Task item. Return exactly the run of lines that begins at the line containing "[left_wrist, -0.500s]" and ends at the last line of the material below; pictures stay out.

Information supplied.

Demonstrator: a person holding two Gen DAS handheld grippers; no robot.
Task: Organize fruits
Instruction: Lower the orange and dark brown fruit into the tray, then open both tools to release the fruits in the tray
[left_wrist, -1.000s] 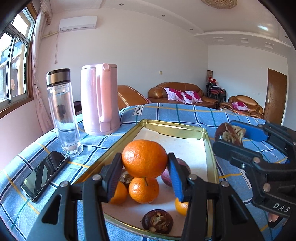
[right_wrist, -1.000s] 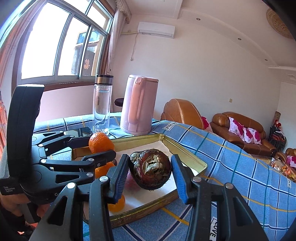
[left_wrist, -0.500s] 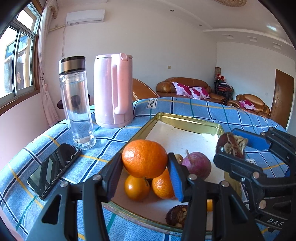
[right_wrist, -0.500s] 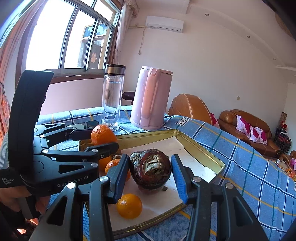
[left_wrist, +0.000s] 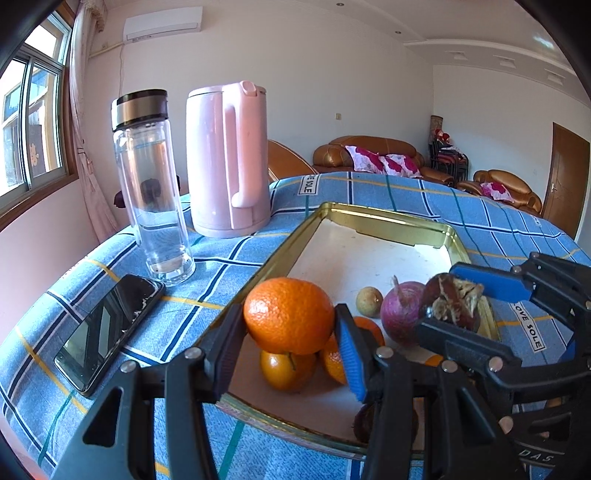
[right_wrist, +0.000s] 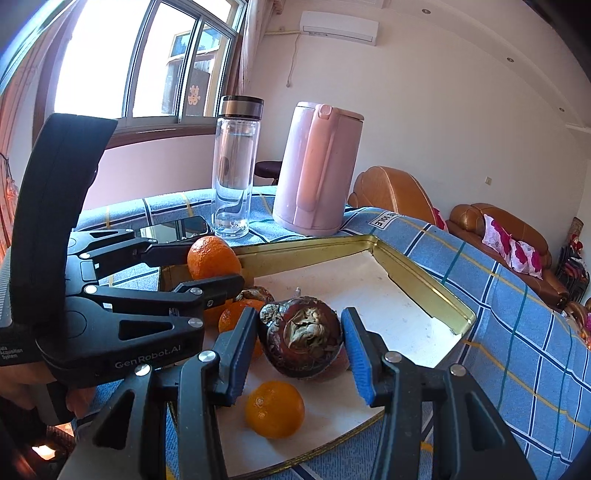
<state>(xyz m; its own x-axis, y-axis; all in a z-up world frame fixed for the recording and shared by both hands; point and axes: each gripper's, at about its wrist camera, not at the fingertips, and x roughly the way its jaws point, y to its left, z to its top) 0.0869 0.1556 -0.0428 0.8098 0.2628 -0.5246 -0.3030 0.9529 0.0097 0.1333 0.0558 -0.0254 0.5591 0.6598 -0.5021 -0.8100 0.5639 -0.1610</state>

Exercise output.
[left_wrist, -0.500s] 
[right_wrist, -0.500s] 
[left_wrist, +0.000s] 
[right_wrist, +0.000s] 
<state>(xyz m; its own x-axis, y-axis; all in a z-up world frame fixed for the recording and shared by both hands; point and axes: each gripper's, at about its wrist camera, not at the fingertips, and x roughly the way its jaws point, y to its left, z to its top) 0.0869 0.1556 -0.0428 0.8098 0.2628 -0.5246 -0.3030 0.9529 0.0097 0.1333 0.0558 -0.0254 0.5591 0.6598 -0.5021 -0.8100 0.5639 -0.1610</state>

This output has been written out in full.